'Axanar' Co-Writer Says Peters Lacked Producer Experience

Deposition Details Behind-the-Scenes Troubles That Plagued Development of the Film

Bill Hunt, co-writer of the ‘locked’ Axanar screenplay, said Alec Peters didn’t really understand proper script development or what a film producer was actually supposed to do, court documents show.

Those revelations came in a set of documents submitted to the court to support Peters’ opposition to attempts by plaintiffs CBS and Paramount Pictures to have defense evidence excluded from the upcoming trial.

Deposition Discovery

Axanar co-writer Bill Hunt

Hunt was one of the Axanar team deposed during discovery in the copyright infringement lawsuit the studios are pursuing against Peters and his company Axanar Productions. Hunt is listed as co-writer, along with Peters, of the film’s screenplay pictured in Peters’ August 2015 Facebook post declaring the script was “locked” and ready for production. That post has since been deleted from Facebook but is part of the plaintiffs’ case against Axanar.

Hunt’s deposition chronicles behind-the-scenes struggles about the script between Axanar director Robert Meyer Burnett and Peters, with Hunt “kind of in the middle between the two of them,” he described in his deposition.1)

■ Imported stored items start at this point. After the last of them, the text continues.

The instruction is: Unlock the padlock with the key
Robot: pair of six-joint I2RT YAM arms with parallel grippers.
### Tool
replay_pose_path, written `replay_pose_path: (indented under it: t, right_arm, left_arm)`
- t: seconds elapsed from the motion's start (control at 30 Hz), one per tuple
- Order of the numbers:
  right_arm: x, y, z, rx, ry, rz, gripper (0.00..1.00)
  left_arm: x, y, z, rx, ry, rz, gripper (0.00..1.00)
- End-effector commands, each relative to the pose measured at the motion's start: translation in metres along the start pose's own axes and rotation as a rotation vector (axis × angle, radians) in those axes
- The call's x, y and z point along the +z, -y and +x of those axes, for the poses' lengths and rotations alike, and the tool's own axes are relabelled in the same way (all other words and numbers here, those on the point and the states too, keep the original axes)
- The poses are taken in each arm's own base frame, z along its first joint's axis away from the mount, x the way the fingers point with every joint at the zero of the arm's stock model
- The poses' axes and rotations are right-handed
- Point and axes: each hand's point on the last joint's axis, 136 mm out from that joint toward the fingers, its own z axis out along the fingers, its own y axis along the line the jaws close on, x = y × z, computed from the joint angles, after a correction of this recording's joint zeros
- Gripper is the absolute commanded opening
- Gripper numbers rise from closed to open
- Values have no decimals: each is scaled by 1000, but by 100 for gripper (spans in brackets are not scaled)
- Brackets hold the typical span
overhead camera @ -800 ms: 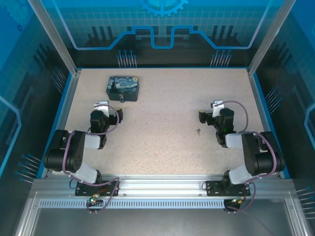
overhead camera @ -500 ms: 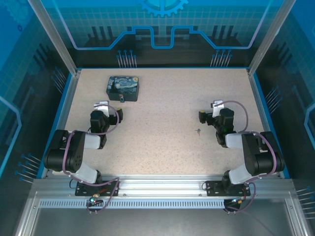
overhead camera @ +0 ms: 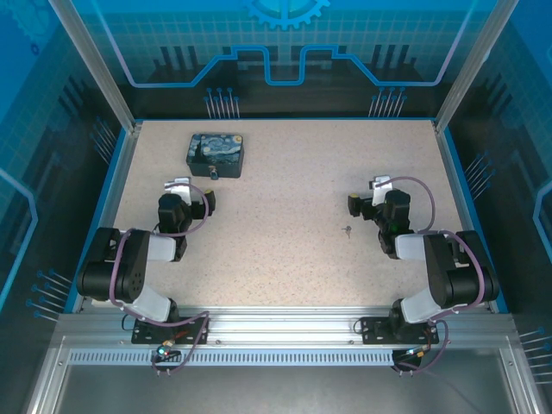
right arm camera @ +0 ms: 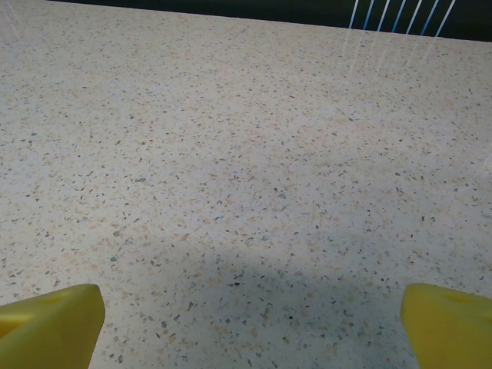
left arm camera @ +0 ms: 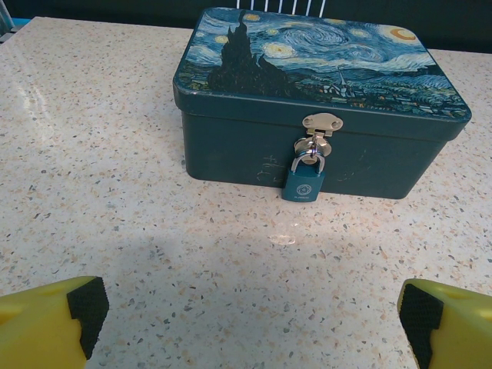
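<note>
Items on the table [overhead camera: 285, 276]: one tin [overhead camera: 216, 153], one padlock [left arm camera: 304, 183], one key [overhead camera: 347, 230]. Arms: two.

The tin sits at 11 o'clock from the table centre. The padlock hangs on the tin's hasp [left arm camera: 321, 123], at the 6 o'clock side of the tin, its body touching the tin wall and its base on the table.

The key lies alone at 4 o'clock from the table centre, at 7 o'clock from the right jaws and apart from them.

Left arm [overhead camera: 129, 267]: jaws spread fully wide, holding nothing, the padlock at their 12 o'clock.

Right arm [overhead camera: 444, 267]: jaws spread fully wide, holding nothing, above bare table.
</note>
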Motion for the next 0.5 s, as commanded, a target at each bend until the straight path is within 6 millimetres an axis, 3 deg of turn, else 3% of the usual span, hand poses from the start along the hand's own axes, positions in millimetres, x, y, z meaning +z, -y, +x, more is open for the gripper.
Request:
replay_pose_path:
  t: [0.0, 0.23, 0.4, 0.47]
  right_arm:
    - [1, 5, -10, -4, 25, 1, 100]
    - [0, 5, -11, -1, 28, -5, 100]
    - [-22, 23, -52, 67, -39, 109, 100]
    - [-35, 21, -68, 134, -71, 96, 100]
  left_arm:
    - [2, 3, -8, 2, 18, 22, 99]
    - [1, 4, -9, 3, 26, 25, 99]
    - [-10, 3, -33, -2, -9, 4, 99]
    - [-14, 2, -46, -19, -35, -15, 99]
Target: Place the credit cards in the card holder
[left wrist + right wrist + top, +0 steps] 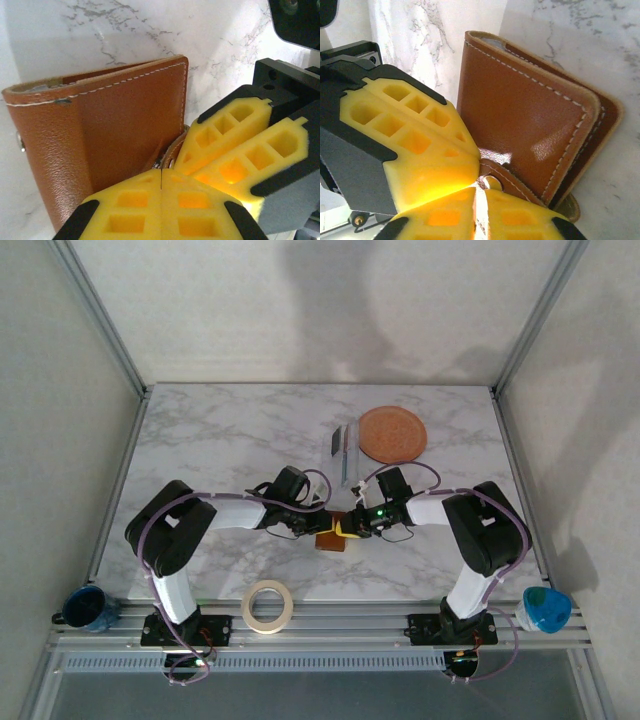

« [Alec] had an idea what a film producer did, but it wasn’t an experienced idea of what a film producer did. »‘Axanar’ co-writer Bill Hunt

Trouble With the 'Best Trek Script Ever'

See also: The 'Locked' Axanar Screenplay: A Review

PROUD DISPLAY Alec Peters (center) celebrates what he called the “fully revised and locked” final draft of Axanar with co-writer Bill Hunt (left) and director Robert Burnett.

That August 2015 Facebook post quoted Burnett describing the effort as “the best Star Trek script ever.” Of course, those who’ve read the script haven't agreed. Nonetheless, the writing process was fraught with conflict between Peters, Burnett and Hunt. Hunt said:

So we were talking to [Peters] about, “Listen, this is how the process works. The script isn’t ready.” Mostly, I think it was Rob and Alec having these conversations, but to the extent that I was kind of in the middle between the two of them, talking them all off — talking them down off a ledge a lot of times.2)

Peters' Inexperience

At the heart of the trouble trying to improve the script, Hunt cited Peters’ inexperience, as both a screenwriter and producer, as a constant obstacle to his more experienced creative team:

Everybody on the production who was creative was falling into those traditional film roles, and [Peters] wasn’t familiar with how that process worked. … It was just – Alec didn’t really know what a film producer – he had an idea what a film producer did, but it wasn’t an experienced idea of what a film producer did. So it caused some conflict all throughout the project.3)
Axanar director Rob Burnett

Burnett's Role

Though the script’s cover page credits both Peters and Hunt, the deposition showed director Burnett played a much bigger role in the latter stages of the screenplay’s development:

Rob and I never stopped work. I mean, when the goal is you’re trying to make the project as good as it can possibly be, Rob and I never stopped working on it.4)

Peters Detaches

In fact, one of the lawyers in the deposition pointed to an email from Burnett to Peters indicating just how little Peters eventually became involved with completing the script for production. In that email, Burnett chided Peters:

Alec, are you kidding me right now? You’ve been sent multiple drafts of the script and HAVE NOT RESPONDED.5)

Hunt added that Peters indeed received drafts of the script but failed to participate in the process:

The truth is, that process never stops when you’re writing a script. And Alec wasn’t – he was learning that. … In the email I actually referred to a draft that I’d given him that he had said he was going to review but he never got around to.6)
Prelude director Christian Gossett

Management Trouble

Hunt’s revelations add detail to other accounts of Peters’ trouble managing what had now become a multi-million dollar project. Christian Gossett, who directed Prelude to Axanar and was due to helm the feature, left the project in May 2015, concerned that Peters’ management style had driven away many of the creatives who made Prelude so well. He detailed those concerns in summer 2016 interviews with the G&T Show and TrekZone.

After the Lawsuit

Hunt also revealed that while the filing of the studio’s copyright suit against Axanar in December 2015 brought formal work on the script to a halt, “we [Burnett and I] kept talking about it and we kept coming up with ideas.”7)


Ironically, Hunt’s deposition — so critical of Peters — was filed by the defendants’ own lawyers. Hunt was scheduled to testify at the trial as a witness for the defense.


1) , 2) , 3) , 4)
Transcript, Confidential Videotaped Deposition of Bill Hunt (10/25/16), Docket 181.1, p. 87, 1/6/17.
5) , 6) , 7)
Transcript, Confidential Videotaped Deposition of Bill Hunt (10/25/16), Docket 181.1, p. 88, 1/6/17.